Twenty minutes later he dropped Ryder at the bottom of the Golden Wattle driveway, then headed back to the main road. It had stopped snowing, and a pale afternoon sun cast a golden light on the Crackenback Range.

A short while later, Flowers pulled off the road at Dead Horse Gap, the highest point on the Alpine Way. A black four-wheel-drive with numberplates that read CAB was parked close to the start of the track.

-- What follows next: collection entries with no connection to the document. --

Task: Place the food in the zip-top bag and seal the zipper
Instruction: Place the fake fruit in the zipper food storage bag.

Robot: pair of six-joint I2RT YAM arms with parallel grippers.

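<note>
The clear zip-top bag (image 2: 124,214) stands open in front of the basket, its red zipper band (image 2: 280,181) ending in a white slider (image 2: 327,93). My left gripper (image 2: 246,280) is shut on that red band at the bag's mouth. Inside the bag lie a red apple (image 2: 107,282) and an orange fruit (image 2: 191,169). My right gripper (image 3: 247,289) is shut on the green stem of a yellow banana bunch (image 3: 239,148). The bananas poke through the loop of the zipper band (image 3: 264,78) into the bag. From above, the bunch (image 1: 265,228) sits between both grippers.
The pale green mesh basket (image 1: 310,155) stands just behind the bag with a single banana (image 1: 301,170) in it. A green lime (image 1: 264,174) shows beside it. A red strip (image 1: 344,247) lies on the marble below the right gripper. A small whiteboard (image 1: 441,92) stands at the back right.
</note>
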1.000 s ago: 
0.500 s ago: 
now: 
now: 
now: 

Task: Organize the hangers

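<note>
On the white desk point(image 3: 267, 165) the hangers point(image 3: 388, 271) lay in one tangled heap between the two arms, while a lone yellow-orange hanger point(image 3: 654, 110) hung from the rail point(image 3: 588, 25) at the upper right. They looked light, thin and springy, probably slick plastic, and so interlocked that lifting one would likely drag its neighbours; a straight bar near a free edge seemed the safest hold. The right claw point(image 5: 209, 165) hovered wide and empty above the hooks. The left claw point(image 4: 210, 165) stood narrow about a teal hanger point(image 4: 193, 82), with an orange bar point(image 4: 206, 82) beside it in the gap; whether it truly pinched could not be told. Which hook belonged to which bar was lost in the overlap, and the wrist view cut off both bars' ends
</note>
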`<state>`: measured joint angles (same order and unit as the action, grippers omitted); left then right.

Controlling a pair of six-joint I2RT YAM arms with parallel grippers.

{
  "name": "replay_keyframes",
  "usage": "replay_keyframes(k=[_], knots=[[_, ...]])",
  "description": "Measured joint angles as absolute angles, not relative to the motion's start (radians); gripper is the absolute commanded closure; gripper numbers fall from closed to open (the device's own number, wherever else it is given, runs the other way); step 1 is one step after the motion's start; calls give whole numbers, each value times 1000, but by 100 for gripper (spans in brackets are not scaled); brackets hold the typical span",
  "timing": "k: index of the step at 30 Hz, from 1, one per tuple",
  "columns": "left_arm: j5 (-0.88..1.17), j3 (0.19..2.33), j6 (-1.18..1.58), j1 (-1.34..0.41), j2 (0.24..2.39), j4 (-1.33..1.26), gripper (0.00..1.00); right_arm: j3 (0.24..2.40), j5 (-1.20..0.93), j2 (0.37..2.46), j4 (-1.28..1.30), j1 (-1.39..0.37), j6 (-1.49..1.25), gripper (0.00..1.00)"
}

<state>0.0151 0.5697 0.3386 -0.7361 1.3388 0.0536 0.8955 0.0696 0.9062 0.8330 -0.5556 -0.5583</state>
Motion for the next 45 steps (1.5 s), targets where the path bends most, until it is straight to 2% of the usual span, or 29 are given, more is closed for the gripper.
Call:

Figuring they were Cate’s initials, Flowers pulled on his beanie, grabbed his snowshoes and locked the car door. He set the snowshoes on the ground, then slid his right boot into the shoe. ‘All the way in,’ he muttered, recalling the surfie dude from the rental shop’s instructions. Once he had the first shoe on, he leaned over and did up the bindings. The wide, plastic frame of the shoes distributed his weight equally over the snow, when he took his first few steps.

A wooden sign confirmed this was the beginning of the Cascade Hut Trail. A second signpost underneath said: Buchanan Hut 500 metres. Cascade Hut 10 kilometres. Breathing a sigh of relief that Cate wasn’t working at Cascade Hut, Flowers set off, tentatively at first, then moving faster once he gained confidence.

The trail was wider than he’d imagined, and he began to enjoy the walk. The view across the valley was amazing, the alpine air invigorating. He picked up his pace a little, finding his rhythm. Maybe he could get into this.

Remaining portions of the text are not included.